In light of the escalating tit-for-tat trade war, which so far shows no signs of stopping, and to the contrary appears to be accelerating, S&P futures have fallen sharply throughout the session, while Dow futures are -340 points, with the cash index set for its 6th consecutive down day.
The MSCI index of Asia-Pacific shares outside Japan fell 1.9 percent to its lowest since early December. The losses intensified through the day as the rout deepened in China where the 3,000 support level in the Shanghai Composite finally gave way as Beijing's "National Team" plunge protectors failed to step in after Monday's holiday, resulting in the lowest close in nearly two years as the Shanghai Composite Index plunged 3.8%, its lowest since June 27, 2016, while Hong Kong's Hang Seng .HSI shed as much 3 percent before ending 2.8% down.
“Trump appears to be employing a similar tactic he used with North Korea, by blustering first in order to gain an advantage in negotiations,” said Kota Hirayama, senior emerging markets economist at SMBC Nikko Securities in Tokyo.
“The problem is, such a tactic is unlikely to work with China.”
Predictably, hardest hit were tech stocks which stand to suffer the most in any direct trade war, with Orient Securities, 360 Security Technology plunging by the 10% daily limit, while the tech heavy Shenzhen Composite index crashed -5.9%, while the ChiNext Index of small-cap and tech shares slumped 4.8%, to its lowest level in more than three years, and is now 61% below peak reached in June 2015. Not even the PBOC adding liquidity with 200BN MLF operation and net 50BN reverse repo injection helped boost sentiment.
China’s economy has already been clouded by a sharp slowdown in fixed asset investment growth due to the government’s deleveraging drive, a problematic property sector, a mounting debt burden and rising credit defaults. Economists at Nomura wrote, “The rising risk of a disruptive trade conflict makes a bad situation tentatively worse.”

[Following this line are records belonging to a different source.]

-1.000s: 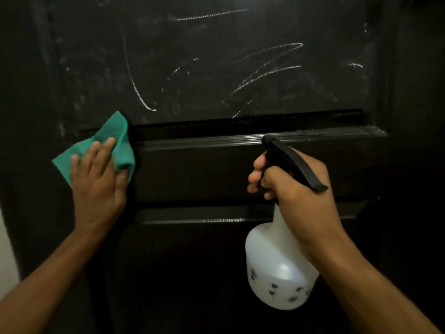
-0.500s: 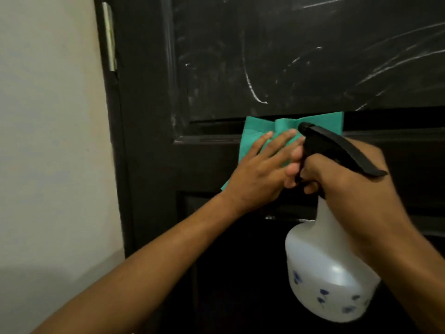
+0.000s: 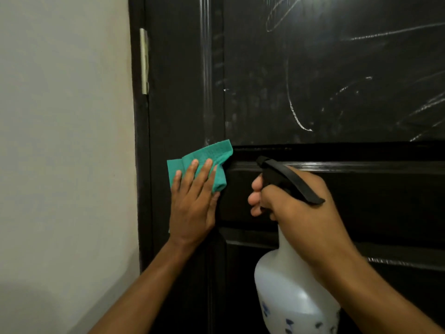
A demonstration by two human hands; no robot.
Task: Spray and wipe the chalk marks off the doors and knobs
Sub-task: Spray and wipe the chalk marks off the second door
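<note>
Wiping step here: left hand [image 3: 192, 208], fingers flat, presses the crumpled green microfibre cloth [image 3: 209, 156] on the dark wooden panelled door [image 3: 337, 194]. Right hand [image 3: 296, 208] grips the white plastic spray bottle [image 3: 293, 292]. White chalk scribbles [image 3: 298, 116] sit at 1 o'clock, so probably spray there next.

This looks like a room or hallway in a home, dimly lit. A dark panelled door [image 3: 313, 189] with raised mouldings hangs in a dark frame [image 3: 139, 165] on a metal hinge [image 3: 144, 61], set against a plain pale painted wall [image 3: 65, 141]. White chalk marks [image 3: 298, 116] scrawled over the upper panel, a green cloth [image 3: 207, 155] and a white plastic spray bottle [image 3: 293, 292] with a small blue printed pattern point to ordinary household cleaning, not a shop or a workshop.
</note>
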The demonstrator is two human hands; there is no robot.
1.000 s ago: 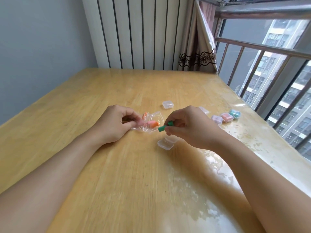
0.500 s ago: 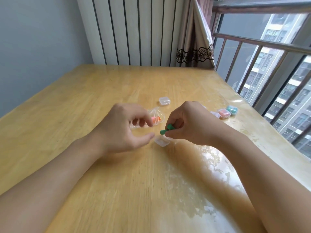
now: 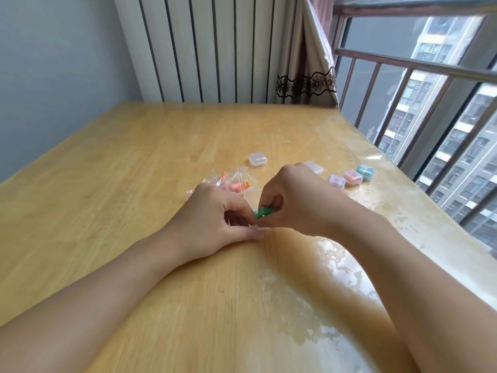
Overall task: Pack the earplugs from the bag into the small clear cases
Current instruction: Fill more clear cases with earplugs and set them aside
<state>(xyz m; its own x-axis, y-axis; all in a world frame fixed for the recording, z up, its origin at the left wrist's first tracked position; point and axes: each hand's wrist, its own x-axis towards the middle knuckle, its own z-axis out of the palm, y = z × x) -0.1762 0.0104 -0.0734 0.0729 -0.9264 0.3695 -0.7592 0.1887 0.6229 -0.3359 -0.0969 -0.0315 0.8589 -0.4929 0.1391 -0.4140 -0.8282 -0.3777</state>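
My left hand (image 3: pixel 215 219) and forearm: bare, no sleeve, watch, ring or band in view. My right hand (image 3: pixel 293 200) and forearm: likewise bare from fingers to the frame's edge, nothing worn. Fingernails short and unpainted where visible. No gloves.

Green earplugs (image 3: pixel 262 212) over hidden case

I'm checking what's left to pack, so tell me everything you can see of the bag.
The bag is small, clear, crinkled plastic, lying flat on the table just beyond the left hand, whose knuckles hide its near edge. Pink and orange earplugs show through it. Whether the hand touches it cannot be told. Its mouth cannot be made out.
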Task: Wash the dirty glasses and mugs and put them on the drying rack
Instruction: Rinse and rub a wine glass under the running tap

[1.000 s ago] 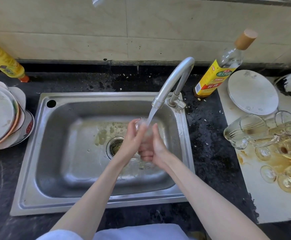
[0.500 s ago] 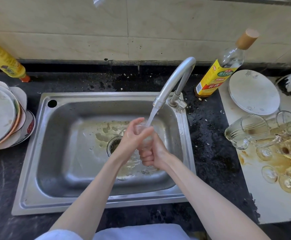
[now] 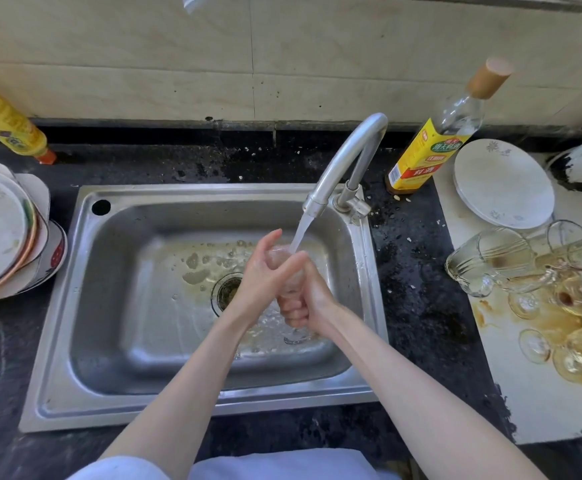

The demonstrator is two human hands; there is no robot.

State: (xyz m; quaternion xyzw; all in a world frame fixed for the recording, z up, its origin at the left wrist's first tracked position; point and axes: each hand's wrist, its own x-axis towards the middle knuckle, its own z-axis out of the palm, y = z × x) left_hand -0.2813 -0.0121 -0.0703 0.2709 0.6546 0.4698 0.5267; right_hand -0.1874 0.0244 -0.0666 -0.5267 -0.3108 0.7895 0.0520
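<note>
**Stemmed glass under the running tap**

While water runs from the tap in a slanted stream, both hands meet over the sink, right of the drain. Right hand: fingers curled tight in a fist round the lower part of a clear glass. Left hand: partly open, fingers bent against the glass's upper part, thumb raised. Glass mostly hidden between the hands; rim end points up and away toward the spout, taking the stream. Long axis tilted, running from the rim down toward the person. A round clear foot shows below the right fist, above the basin floor; whether it touches the steel, cannot tell.

Basin: stainless, wet, yellowish residue and bubbles around the drain. Counter: dark speckled stone, crumbs near the tap base. Right of the sink, a pale board with brown stains carries a cluster of dirty glasses and mugs, several lying on their sides, and a white plate behind them. Yellow-labelled bottle with a wooden cap stands beside the tap. Far left: stacked plates, yellow bottle. Beige tiled wall behind.
</note>
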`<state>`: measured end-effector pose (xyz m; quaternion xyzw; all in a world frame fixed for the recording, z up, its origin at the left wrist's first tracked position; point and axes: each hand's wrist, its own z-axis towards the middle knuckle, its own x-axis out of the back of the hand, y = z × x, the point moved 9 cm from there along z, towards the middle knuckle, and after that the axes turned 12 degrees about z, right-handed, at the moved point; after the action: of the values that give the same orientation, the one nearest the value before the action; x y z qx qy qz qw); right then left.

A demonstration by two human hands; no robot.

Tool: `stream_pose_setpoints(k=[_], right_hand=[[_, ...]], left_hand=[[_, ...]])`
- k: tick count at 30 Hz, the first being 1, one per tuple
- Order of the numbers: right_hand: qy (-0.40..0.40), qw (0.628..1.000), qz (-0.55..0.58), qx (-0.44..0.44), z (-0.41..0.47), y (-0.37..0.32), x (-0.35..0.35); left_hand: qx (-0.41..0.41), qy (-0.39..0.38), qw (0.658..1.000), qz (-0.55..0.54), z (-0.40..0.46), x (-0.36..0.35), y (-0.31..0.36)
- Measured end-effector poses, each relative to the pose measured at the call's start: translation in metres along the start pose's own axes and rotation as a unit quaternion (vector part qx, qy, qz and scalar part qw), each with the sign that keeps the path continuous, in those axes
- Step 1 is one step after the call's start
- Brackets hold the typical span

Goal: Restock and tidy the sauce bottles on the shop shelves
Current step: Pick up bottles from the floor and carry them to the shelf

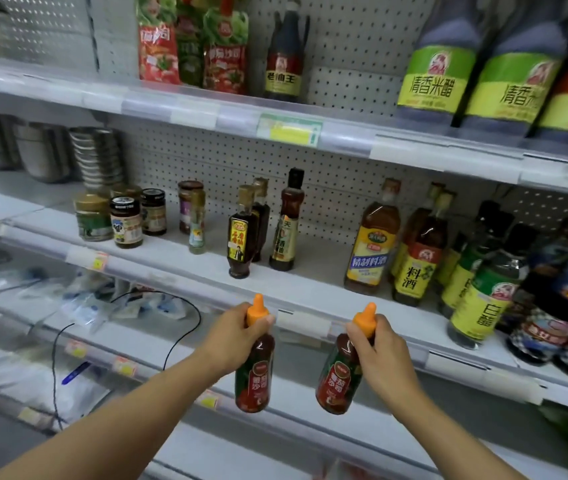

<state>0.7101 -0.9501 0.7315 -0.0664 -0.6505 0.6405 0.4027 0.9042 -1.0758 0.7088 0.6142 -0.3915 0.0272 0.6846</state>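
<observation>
I hold two red ketchup squeeze bottles with orange caps, upright, in front of the middle shelf's edge. My left hand (232, 336) grips the neck of the left ketchup bottle (254, 375). My right hand (381, 351) grips the neck of the right ketchup bottle (336, 379). Just above them, the middle shelf (185, 258) carries small dark sauce bottles (242, 233), one taller dark bottle (286, 223) and cooking wine bottles (372, 240). Matching red ketchup packs (225, 60) stand on the top shelf.
Jars (126, 220) stand at the left of the middle shelf, steel bowls (97, 157) behind them. Large vinegar bottles (438, 71) fill the top right. Green-labelled bottles (483, 299) crowd the right. A black cable (185, 306) loops over the lower shelf of packets.
</observation>
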Motion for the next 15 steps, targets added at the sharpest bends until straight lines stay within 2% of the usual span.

Elsewhere, Japan's Nikkei lost 1.8%, South Korea's KOSPI dropped 1.3% while Australian stocks bucked the trend and added 0.1%, helped by a depreciating currency and an overnight bounce in commodity prices.

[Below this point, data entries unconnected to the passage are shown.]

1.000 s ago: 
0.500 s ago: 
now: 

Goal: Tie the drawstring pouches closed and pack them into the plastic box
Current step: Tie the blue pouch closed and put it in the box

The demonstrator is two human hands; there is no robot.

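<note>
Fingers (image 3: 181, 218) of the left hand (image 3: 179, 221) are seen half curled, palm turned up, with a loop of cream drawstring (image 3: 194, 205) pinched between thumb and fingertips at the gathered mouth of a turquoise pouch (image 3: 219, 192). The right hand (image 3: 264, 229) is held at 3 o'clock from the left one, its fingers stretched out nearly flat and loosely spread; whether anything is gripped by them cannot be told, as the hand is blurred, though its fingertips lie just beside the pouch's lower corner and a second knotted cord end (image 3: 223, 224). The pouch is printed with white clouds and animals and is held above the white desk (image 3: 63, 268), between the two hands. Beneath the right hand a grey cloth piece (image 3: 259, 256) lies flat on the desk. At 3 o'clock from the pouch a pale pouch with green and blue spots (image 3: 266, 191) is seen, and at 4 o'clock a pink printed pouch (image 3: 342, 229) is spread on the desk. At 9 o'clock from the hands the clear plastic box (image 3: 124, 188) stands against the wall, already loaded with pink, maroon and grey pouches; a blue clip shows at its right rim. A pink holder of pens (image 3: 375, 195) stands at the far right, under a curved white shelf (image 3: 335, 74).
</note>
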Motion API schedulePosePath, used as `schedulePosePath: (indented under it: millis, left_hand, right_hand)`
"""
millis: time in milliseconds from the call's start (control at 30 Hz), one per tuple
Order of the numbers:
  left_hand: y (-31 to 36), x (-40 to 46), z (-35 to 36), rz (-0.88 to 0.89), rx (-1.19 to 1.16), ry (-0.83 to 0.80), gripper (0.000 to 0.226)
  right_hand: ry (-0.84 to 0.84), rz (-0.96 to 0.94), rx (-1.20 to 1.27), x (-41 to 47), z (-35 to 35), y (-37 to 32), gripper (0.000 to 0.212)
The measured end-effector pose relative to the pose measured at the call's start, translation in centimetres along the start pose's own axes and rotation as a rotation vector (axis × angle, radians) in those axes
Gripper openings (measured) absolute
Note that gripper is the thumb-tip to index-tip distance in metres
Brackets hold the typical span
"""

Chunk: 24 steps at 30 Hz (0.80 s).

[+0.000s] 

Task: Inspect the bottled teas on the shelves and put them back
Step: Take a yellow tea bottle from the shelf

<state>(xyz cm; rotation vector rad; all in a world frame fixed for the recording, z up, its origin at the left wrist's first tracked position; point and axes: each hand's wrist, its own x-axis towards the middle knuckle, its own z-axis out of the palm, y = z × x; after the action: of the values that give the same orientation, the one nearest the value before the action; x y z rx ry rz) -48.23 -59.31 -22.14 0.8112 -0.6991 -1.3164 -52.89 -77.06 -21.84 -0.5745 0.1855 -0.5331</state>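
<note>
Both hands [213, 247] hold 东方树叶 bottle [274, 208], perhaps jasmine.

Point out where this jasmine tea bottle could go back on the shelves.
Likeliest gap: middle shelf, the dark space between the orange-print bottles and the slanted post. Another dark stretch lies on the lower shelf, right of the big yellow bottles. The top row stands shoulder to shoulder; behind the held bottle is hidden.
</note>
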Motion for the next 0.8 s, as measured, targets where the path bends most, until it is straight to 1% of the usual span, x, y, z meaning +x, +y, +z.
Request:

In Europe it was more of the same, with the Stoxx Europe 600 tumbling for a third day. The stock move in Europe was tempered by a weaker euro, however, which unlike its reaction to last week's trade jitters, promptly tumbled, wiping out all of Monday's gains. European mining stocks lead the Stoxx 600 Index down to touch lowest level since late-April; the export-heavy DAX underperformed, sliding 1.4% as automakers continue declines.